### Assignment:
Line by line, count where the string "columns" appears in the listing, then give the number of such lines alone.

### Dataset content:
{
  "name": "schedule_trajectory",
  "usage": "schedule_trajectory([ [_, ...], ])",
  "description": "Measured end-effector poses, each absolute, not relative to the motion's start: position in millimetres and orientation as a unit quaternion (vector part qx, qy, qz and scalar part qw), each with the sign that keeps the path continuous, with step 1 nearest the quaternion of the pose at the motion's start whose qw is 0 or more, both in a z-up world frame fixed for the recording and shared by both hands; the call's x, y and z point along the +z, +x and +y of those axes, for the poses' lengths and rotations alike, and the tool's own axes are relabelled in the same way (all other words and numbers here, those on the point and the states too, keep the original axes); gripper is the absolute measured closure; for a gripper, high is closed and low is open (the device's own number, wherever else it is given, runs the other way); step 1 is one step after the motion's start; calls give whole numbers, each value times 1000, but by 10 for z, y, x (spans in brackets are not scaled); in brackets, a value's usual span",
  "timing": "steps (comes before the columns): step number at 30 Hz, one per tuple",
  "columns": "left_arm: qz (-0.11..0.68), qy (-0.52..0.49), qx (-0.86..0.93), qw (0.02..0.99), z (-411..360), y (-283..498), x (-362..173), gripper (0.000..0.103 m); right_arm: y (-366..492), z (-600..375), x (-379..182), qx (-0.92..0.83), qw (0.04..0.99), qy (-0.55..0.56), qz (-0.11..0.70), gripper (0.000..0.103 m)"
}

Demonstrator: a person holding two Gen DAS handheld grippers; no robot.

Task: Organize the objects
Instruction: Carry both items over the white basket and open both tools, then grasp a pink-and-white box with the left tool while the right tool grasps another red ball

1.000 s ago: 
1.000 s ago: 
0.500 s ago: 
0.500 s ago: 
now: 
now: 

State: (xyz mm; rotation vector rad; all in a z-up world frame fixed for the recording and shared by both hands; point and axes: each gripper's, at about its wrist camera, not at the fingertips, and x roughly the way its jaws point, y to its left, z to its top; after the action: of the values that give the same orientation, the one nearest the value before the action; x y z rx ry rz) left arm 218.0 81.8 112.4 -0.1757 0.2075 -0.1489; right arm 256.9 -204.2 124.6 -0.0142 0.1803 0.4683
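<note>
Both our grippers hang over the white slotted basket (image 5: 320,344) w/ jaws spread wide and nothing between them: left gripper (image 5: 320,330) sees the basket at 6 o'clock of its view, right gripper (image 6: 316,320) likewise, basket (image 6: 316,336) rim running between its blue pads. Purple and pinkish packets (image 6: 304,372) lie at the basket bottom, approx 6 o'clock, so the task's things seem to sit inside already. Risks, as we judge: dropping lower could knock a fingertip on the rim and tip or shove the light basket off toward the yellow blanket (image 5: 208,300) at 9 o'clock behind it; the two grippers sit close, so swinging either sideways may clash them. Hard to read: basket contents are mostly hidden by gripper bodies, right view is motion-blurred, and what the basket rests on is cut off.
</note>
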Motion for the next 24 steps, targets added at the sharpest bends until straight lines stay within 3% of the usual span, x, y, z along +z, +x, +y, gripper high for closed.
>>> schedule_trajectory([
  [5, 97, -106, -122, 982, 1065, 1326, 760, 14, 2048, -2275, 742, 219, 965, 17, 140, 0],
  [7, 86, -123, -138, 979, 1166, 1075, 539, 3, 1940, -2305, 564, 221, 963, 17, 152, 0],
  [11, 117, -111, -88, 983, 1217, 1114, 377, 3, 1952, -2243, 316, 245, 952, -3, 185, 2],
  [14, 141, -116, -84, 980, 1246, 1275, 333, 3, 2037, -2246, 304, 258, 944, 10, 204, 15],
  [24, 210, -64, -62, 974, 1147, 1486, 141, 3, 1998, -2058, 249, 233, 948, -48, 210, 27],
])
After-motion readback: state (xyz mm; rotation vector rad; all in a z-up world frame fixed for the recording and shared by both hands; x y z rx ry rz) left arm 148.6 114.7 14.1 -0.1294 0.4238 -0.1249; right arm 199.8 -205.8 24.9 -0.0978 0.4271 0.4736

### Response to the exercise:
2